▶ _Directions_:
When you write out the listing, keep each word exactly as it stands but include none of its images.

▶ _Dataset excerpt_:
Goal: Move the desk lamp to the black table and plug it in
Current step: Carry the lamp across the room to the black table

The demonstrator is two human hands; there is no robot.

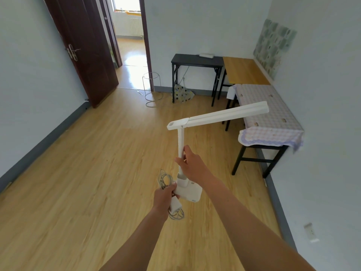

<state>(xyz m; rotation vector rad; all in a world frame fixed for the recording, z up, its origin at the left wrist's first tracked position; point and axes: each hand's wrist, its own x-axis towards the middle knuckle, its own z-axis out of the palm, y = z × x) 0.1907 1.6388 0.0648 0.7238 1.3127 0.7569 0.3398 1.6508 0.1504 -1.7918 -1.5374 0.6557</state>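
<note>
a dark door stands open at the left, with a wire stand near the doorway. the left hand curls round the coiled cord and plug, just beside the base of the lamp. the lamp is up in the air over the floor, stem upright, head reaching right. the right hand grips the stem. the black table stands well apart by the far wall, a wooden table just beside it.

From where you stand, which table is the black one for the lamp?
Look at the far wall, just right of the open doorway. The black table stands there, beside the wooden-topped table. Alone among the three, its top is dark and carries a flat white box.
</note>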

▶ _Answer box_:
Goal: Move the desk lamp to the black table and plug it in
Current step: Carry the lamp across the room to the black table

The demonstrator is two human hands; there is no robot.


<state>(xyz m; rotation vector rad; all in a world frame fixed for the recording, z up, its origin at the left wrist's first tracked position; point and axes: each hand's wrist, its own x-axis towards the middle knuckle, its own z-axis out of the palm, y = z × x) 0.1907 1.6388 0.0648 0.7238 1.3127 0.7569 0.3398 1.6508 0.1504 -1.7918 -1.5374 0.6557</state>
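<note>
a dark door stands open at the left, with a wire stand near the doorway. the left hand curls round the coiled cord and plug, just beside the base of the lamp. the lamp is up in the air over the floor, stem upright, head reaching right. the right hand grips the stem. the black table stands well apart by the far wall, a wooden table just beside it.

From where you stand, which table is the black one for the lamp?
Look at the far wall, just right of the open doorway. The black table stands there, beside the wooden-topped table. Alone among the three, its top is dark and carries a flat white box.
</note>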

There is nothing further to this answer.